View Full Version : Changing alloy in Lee Bottom pour pot?

Muddy Creek Sam
10-13-2009, 12:41 PM
OK, may be the dumbest question yet, but here goes. I am just getting ready to start Boolits rather than dead soft RB's for C&B Pistols. When changing the alloy from DS to 20:1 for BP boolits how do I change to the new alloy, Drain from the spout, pick up the pot and dump out what can't fe ladled out or just add the other alloy? :oops:


Sam :D

10-13-2009, 12:51 PM
MuddyCreekSam----As you have already ascertained, you need to empty the pot. Maybe you could siphon it out?
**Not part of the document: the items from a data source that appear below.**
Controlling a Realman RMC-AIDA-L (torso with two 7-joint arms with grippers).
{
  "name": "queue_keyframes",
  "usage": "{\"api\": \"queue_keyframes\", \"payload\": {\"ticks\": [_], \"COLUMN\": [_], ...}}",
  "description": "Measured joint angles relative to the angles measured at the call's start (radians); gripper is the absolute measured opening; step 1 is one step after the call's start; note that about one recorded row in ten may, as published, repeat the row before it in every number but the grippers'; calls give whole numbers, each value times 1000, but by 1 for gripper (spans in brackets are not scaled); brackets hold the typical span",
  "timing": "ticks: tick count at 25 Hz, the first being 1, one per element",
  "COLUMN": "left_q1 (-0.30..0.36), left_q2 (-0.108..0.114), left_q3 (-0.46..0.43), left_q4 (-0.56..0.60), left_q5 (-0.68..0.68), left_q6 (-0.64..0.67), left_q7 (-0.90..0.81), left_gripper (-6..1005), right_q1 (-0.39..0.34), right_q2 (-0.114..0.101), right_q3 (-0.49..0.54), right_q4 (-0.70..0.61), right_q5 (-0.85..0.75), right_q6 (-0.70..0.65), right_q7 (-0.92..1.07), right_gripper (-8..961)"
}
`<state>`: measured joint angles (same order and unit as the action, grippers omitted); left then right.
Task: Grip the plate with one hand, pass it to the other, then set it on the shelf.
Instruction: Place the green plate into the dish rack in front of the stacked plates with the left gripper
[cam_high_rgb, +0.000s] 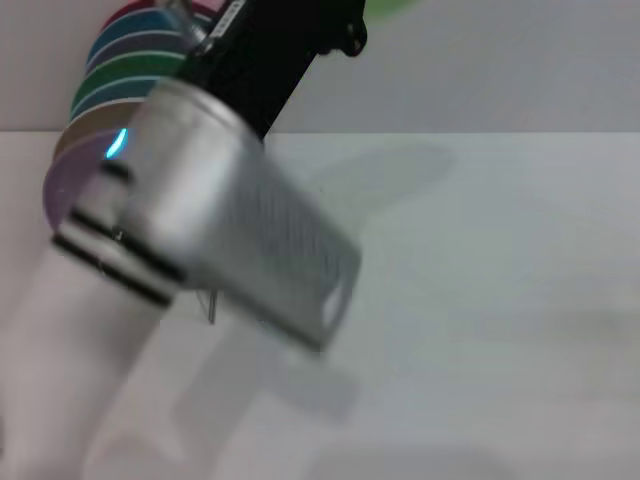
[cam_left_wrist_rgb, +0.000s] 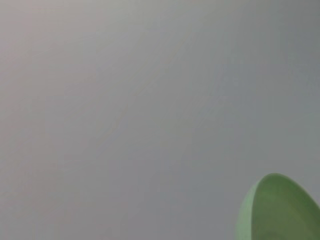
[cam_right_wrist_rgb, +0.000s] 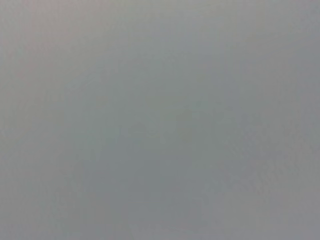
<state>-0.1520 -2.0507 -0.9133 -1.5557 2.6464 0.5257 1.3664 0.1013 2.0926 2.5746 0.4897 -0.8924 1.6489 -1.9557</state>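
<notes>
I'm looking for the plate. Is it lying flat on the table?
No. The plate is up in the air at the top edge of the head view, past the left gripper, well above the table.

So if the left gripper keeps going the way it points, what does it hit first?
Likely the plate: the left gripper points up toward the far wall, with the plate right at its tip, perhaps already touching. Depth is unclear.

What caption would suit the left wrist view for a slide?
Edge of the pale mint-green plastic plate seen from the left wrist camera against a plain grey background.
</notes>
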Motion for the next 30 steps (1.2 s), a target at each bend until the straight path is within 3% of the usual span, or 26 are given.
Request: {"api": "queue_keyframes", "payload": {"ticks": [1,2,3,5,6,9,10,11,12,15,16,22,30], "left_q1": [-17,-17,-24,-44,-72,-116,-131,-175,-175,-241,-278,-328,-332], "left_q2": [16,16,29,74,117,159,164,176,176,172,172,188,193], "left_q3": [28,28,34,37,43,41,33,-6,-6,-61,-68,-53,-41], "left_q4": [103,103,150,238,346,523,599,794,794,1065,1202,1379,1458], "left_q5": [137,137,196,243,250,249,249,247,247,246,246,245,245], "left_q6": [226,226,330,489,630,815,876,1030,1030,1186,1250,1283,1288], "left_q7": [-56,-56,-124,-300,-476,-675,-751,-966,-966,-1152,-1205,-1245,-1235], "left_gripper": [66,66,66,66,67,67,67,67,67,67,67,67,67], "right_q1": [10,10,17,29,39,43,43,47,47,52,54,59,64], "right_q2": [0,0,0,0,-2,-3,-3,-3,-3,-4,-5,-5,-3], "right_q3": [-6,-6,-8,-10,-10,-10,-12,-18,-18,-30,-39,-46,-72], "right_q4": [-13,-13,-20,-35,-44,-46,-47,-50,-50,-57,-61,-69,-78], "right_q5": [-8,-8,-12,-20,-26,-29,-30,-30,-30,-30,-31,-31,-25], "right_q6": [-7,-7,-10,-14,-17,-23,-24,-26,-26,-26,-26,-23,-11], "right_q7": [-18,-18,-28,-43,-52,-57,-57,-59,-59,-63,-69,-72,-72], "right_gripper": [515,548,581,647,680,680,680,680,680,680,680,679,679]}}
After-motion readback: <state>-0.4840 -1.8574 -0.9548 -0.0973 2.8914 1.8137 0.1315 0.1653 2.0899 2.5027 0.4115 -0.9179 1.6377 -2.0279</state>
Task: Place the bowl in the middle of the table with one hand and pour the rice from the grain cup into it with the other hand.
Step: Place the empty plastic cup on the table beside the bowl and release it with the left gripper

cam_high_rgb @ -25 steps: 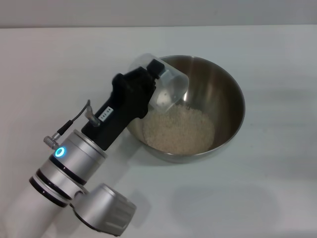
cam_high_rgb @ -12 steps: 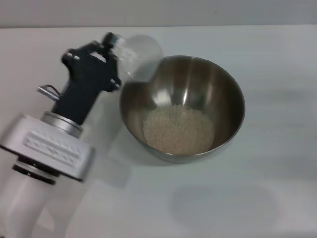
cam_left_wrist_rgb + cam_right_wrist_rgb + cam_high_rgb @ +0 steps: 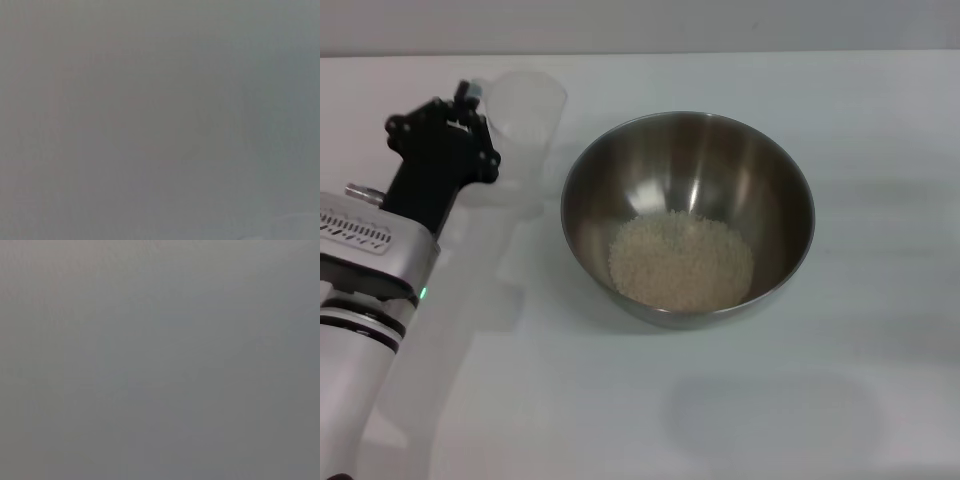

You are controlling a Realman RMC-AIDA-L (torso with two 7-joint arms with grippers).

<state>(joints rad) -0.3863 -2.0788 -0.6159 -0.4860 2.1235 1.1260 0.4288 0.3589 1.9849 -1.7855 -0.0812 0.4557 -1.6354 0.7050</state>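
Note:
The steel bowl [image 3: 745, 170] stands on the white table [image 3: 840, 390] near the middle of the head view. A pale mound of rice [image 3: 680, 262] lies in its bottom. My left gripper [image 3: 473, 112] is to the left of the bowl, shut on the handle side of the translucent grain cup [image 3: 527, 108]. The cup is held roughly upright, apart from the bowl's rim and close above the table, and looks empty. My right gripper is out of view. Both wrist views show only flat grey.
My left arm's silver and white forearm [image 3: 365, 270] takes up the front left of the table. The table's far edge [image 3: 720, 52] runs across the top of the head view.
My left gripper has swung the cup from its tipped pose over the bowl back to the left, turning it upright. The bowl and the rice have not moved.

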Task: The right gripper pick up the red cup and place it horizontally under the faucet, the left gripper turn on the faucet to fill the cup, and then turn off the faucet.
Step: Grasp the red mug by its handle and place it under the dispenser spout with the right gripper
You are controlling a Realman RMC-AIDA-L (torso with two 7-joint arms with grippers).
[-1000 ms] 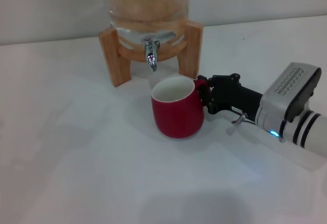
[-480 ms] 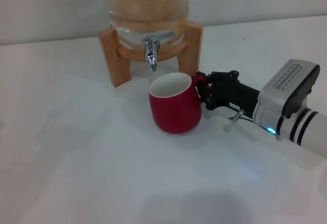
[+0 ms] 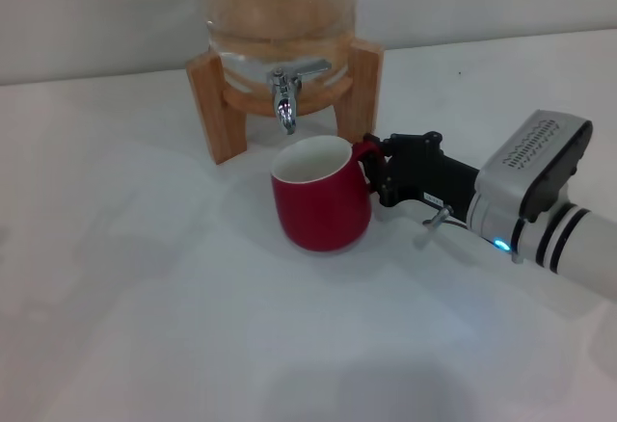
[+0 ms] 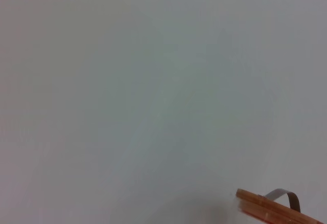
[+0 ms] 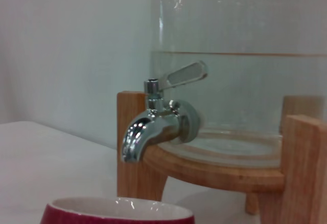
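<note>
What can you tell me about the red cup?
The red cup is a squat, rounded mug, glossy dark red outside and white inside, like ceramic. It stands upright on the white table, just in front of the faucet, and looks empty. The right gripper is shut on its loop handle. Its rim also shows in the right wrist view.

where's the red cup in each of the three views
Head view: the red cup stands upright on the white table, just in front of the faucet, its handle in the right gripper.
Left wrist view: not in it.
Right wrist view: only its rim shows at the lower edge, below the spout.
Shared landmark: the wooden stand.
</note>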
When you stick the hose in and suck to get the siphon started, be pretty quick.

10-13-2009, 01:01 PM
When I change alloys in a lee pot .I just dump out the old into the ingot mould and start fresh, ...I only have 10#ers so they are not heavy.....I pick them up and dump them ,, dont like running it through the spout,,,,,,,,,,,,Dean

10-13-2009, 01:06 PM
Here is where I do it differently.
I cast my pot out. I set aside all the castings I make and start adding different alloy when the pot gets low enough. I have found, it is not that important to be precise as I can cast my castings and work up to the alloy I need.
Essentially I schedule an alloy change. I like to keep my pot where the alloy is between hardness. In other words, I can go up, or down easily.
It sounds complicated, but it is not.
A lot of times, I keep the reject castings just to bump up the hardness when I change alloy.

10-13-2009, 01:09 PM
Its a good idea to empty your pot often so that it can be cleaned of the debris that build up.
Even though I use 4 different pots I still empty them often so they can be cleaned.
I have found if you completely drain from the spout the last thing to go through is the junk. This will set up in the spout under the valve and cause leaking the next time you fill the pot. What I like to do is drain the contents down to about the last 3 to 4 pounds the set a few ingot molds together on the concrete floor and with heavy gloves on pick up the pot and pour the remainder out the top. I then leave the pot lying on its side until cool. This prevents the small amount of lead still on the side from settling back into the valve area. Makes it easier to remove all the parts for cleaning. Thats the way I do it right or wrong.

mold maker
10-13-2009, 02:03 PM
+1 on Bullshops answer. Any oxides and trash that try to pass the pour valve will likely be the reason for your next complaint. (DRIP DRIP DRIP)
If you've cast several pots of alloy, you'll be surprised at the amount of stuff clinging to the pot and the valve shaft. A clean pot works like a new pot, with experience.

Rocky Raab
10-13-2009, 04:59 PM
Just for my own protection, bullshop, can you tell me where you grab the pot? Even with heavy gloves, that thing is HOT!

10-13-2009, 05:27 PM
I hold onto one of the leggs of my RCBS pot with one hand and the other holds the upper outer green part to guid the pour.

10-14-2009, 06:18 PM
I do like Bullshop except I leave my Lee 20-4 upside down until it cools. I grab the back with my left hand and the leg that holds the mold guide with my right. I pour the contents in an ingot mold and when it cools I mark it with a Sharpie as to it's alloy content. After all the alloy is out of the pot and it's still hot, I grab it by the base with it upside down and operate the pour handle vigorously to clear any crud from the spout.